● **Your instructions**:
Word for word, restate the lines from the start of the data below through the line containing "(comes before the".

● **Information shown**:

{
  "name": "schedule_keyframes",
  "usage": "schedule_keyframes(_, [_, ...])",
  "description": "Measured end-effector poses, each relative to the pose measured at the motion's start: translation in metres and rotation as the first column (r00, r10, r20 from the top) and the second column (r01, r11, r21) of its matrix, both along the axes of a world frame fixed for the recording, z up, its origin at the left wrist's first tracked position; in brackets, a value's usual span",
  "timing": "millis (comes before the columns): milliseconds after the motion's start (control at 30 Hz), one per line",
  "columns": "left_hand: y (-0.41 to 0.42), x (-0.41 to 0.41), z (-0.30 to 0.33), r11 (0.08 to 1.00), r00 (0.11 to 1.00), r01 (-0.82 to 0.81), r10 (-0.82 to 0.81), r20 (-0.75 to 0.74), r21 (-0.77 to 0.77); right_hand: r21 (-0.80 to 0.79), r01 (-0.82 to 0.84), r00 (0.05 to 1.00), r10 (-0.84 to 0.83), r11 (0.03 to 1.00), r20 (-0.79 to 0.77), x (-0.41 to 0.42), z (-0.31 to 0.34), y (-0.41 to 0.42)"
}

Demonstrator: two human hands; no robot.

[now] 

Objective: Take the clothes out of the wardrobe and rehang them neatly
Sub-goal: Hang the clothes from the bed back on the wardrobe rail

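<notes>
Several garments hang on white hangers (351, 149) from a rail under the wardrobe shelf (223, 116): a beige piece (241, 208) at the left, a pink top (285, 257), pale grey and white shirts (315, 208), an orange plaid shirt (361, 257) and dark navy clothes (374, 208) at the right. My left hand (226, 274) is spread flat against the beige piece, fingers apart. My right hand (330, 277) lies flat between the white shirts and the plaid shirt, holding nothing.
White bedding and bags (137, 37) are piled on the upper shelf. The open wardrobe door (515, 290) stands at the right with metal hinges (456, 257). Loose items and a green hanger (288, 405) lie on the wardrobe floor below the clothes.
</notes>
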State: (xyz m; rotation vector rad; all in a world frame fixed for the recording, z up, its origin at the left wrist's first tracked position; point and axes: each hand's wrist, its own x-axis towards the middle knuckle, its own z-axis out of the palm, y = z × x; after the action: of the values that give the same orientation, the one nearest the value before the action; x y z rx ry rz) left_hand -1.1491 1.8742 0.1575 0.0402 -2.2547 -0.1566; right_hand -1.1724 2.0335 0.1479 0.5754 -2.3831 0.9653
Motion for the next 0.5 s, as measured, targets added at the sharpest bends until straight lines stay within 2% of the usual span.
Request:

● **Result of the task**:
{
  "name": "schedule_keyframes",
  "usage": "schedule_keyframes(_, [_, ...])",
  "description": "Measured end-effector poses, each relative to the pose measured at the motion's start: translation in metres and rotation as the first column (r00, r10, r20 from the top) and the second column (r01, r11, r21) of its matrix, both along the axes of a world frame fixed for the recording, z up, its origin at the left wrist's first tracked position; in brackets, a value's usual span",
  "timing": "millis (comes before the columns): milliseconds after the motion's start (control at 30 Hz), one per line",

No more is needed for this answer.